▸ **PROBLEM DESCRIPTION**
When you reach the line containing "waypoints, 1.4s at" in the data below, begin returning lines exactly as written, and stop once the line containing "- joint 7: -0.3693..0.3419" has been returned.

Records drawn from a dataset
..........
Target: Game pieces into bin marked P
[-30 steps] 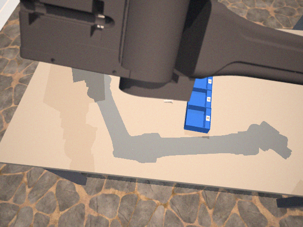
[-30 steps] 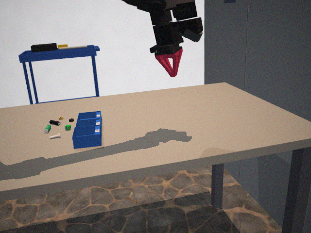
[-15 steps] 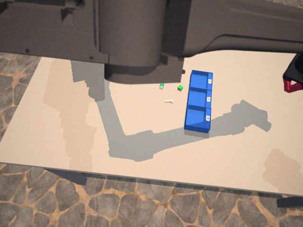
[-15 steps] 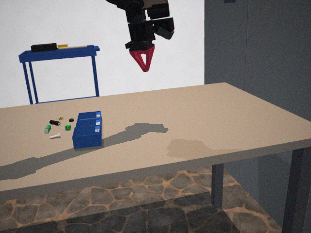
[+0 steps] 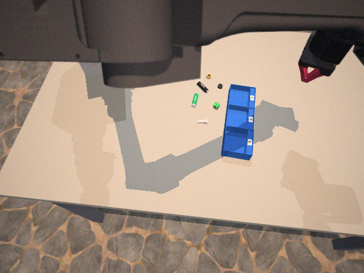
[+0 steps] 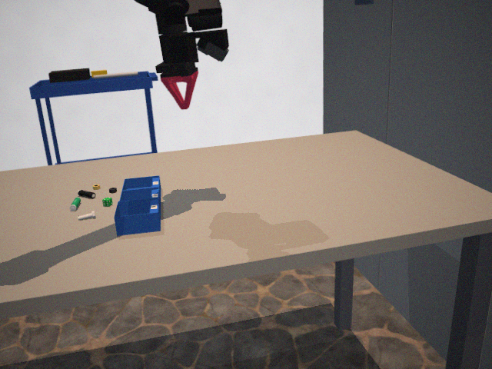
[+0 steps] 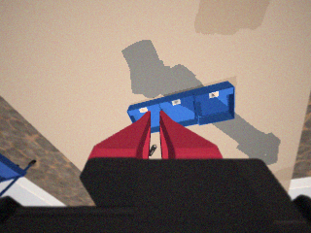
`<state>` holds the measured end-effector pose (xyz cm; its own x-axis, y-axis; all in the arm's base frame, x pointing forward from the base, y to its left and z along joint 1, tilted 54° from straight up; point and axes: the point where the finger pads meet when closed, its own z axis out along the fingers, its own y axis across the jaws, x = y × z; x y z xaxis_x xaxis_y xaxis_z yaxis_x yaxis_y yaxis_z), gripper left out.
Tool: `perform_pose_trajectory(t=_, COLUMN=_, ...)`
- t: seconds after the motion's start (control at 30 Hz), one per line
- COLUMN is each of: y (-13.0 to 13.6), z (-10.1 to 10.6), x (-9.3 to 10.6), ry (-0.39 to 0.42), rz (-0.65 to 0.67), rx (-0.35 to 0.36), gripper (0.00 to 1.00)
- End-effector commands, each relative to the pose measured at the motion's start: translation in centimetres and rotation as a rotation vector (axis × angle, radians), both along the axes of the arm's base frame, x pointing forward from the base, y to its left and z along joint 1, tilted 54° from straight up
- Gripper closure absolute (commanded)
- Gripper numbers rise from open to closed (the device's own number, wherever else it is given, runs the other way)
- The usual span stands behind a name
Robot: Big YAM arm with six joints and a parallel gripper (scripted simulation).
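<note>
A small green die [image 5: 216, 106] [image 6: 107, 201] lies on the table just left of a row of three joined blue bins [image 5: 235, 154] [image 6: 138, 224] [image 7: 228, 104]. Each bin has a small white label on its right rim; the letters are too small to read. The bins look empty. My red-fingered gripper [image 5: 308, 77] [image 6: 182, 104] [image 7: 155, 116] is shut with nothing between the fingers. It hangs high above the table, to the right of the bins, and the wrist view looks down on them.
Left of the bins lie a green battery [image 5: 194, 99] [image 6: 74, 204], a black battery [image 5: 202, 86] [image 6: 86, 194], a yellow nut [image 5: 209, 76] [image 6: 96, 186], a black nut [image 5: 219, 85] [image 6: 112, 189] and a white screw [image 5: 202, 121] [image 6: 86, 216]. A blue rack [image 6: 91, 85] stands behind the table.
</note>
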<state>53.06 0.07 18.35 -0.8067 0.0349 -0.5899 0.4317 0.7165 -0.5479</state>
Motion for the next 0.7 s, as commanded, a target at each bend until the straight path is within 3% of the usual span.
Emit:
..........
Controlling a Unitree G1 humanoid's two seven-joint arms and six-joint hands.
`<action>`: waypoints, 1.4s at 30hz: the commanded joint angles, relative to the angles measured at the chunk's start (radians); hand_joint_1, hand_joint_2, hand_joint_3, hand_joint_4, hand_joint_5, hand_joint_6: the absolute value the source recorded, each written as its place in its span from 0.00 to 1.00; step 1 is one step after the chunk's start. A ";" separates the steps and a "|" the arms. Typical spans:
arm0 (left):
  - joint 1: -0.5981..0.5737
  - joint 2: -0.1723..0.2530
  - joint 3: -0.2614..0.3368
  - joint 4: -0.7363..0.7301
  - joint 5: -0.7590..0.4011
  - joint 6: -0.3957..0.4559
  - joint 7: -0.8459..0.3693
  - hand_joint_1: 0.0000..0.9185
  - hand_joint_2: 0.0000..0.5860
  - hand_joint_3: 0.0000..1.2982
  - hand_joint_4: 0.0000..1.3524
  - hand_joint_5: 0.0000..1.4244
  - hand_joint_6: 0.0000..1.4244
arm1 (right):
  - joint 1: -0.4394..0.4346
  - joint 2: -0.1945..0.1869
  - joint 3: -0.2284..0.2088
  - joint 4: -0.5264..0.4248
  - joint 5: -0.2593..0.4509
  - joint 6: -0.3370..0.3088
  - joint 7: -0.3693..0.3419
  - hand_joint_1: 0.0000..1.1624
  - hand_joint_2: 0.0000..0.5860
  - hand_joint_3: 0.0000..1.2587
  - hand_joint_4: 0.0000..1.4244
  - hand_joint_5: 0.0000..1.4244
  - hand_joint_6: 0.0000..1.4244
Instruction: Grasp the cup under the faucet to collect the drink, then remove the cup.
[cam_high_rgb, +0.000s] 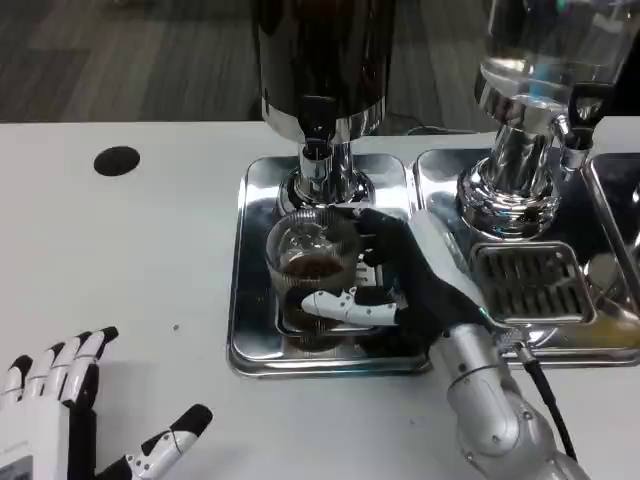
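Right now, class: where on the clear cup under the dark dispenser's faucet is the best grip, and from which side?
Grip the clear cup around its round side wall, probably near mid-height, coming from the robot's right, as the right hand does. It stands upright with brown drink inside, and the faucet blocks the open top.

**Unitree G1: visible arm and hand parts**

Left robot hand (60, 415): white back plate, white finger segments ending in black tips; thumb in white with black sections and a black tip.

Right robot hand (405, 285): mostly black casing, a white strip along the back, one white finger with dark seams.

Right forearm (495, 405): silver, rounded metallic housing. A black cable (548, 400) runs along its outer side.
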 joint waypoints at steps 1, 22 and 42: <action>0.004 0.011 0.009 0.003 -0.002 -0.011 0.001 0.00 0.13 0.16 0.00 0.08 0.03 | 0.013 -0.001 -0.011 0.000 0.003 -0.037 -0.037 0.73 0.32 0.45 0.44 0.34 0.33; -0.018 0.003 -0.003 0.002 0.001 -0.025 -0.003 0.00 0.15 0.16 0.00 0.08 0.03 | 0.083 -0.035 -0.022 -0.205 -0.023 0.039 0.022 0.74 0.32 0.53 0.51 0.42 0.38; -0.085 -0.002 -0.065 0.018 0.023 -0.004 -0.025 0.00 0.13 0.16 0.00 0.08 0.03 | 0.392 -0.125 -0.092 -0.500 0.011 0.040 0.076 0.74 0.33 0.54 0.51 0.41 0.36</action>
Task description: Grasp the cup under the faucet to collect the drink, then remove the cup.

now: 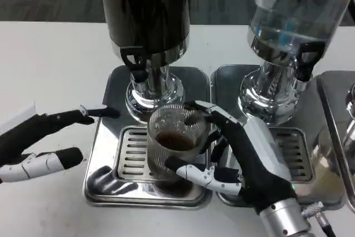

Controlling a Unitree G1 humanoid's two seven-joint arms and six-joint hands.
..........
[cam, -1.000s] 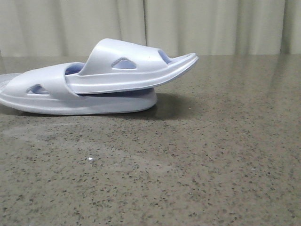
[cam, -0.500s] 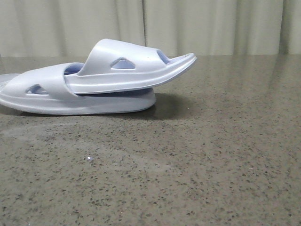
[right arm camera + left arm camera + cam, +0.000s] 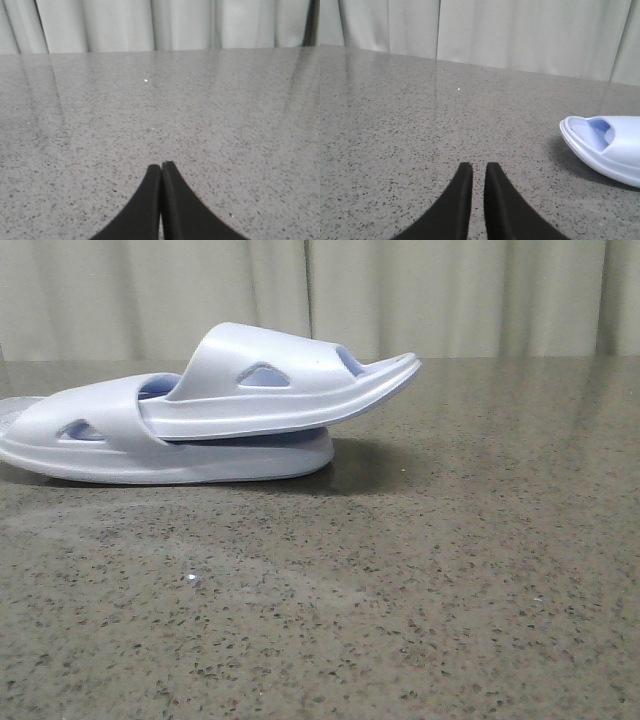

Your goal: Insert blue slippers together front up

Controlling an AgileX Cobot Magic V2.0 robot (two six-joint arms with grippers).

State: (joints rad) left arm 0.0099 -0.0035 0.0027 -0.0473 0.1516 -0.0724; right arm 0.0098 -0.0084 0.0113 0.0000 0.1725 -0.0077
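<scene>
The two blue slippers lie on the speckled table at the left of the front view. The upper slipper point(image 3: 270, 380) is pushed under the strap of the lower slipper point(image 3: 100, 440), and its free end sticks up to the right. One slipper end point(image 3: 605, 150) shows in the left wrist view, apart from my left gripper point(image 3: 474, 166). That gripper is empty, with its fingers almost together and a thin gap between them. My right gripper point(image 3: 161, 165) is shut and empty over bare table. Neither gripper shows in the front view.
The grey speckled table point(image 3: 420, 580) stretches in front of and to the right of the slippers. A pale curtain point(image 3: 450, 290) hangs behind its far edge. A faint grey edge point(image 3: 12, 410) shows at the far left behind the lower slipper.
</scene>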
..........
▸ **ANSWER AREA**
`<action>`: waypoints, 1.4s at 30hz: the commanded joint angles, relative to the angles measured at the chunk's start (radians); hand_joint_1, hand_joint_2, hand_joint_3, hand_joint_4, hand_joint_5, hand_joint_6: the absolute value the source recorded, each written as its place in its span from 0.00 to 1.00; step 1 is one step after the chunk's start. A ";" separates the steps and a "|" the arms. Typical spans:
arm0 (left):
  - joint 1: -0.5981..0.5737
  - joint 2: -0.1723..0.2530
  - joint 3: -0.2614..0.3368
  - joint 4: -0.7363..0.7301
  - joint 5: -0.7590..0.4011
  - joint 6: -0.3957..0.4559
  - joint 7: -0.8459..0.3693
  - hand_joint_1: 0.0000..0.9185
  - hand_joint_2: 0.0000..0.5860
  - hand_joint_3: 0.0000..1.2982
  - hand_joint_4: 0.0000..1.3524
  - hand_joint_5: 0.0000..1.4244
  - hand_joint_6: 0.0000..1.4244
arm1 (right):
  - joint 1: -0.4394..0.4346
  - joint 2: -0.1945..0.1869
  - joint 3: -0.2284..0.2088
  - joint 4: -0.5264..0.4248
  - joint 5: -0.2593..0.4509
  - joint 6: -0.3370..0.3088
  - joint 7: -0.3693..0.3419

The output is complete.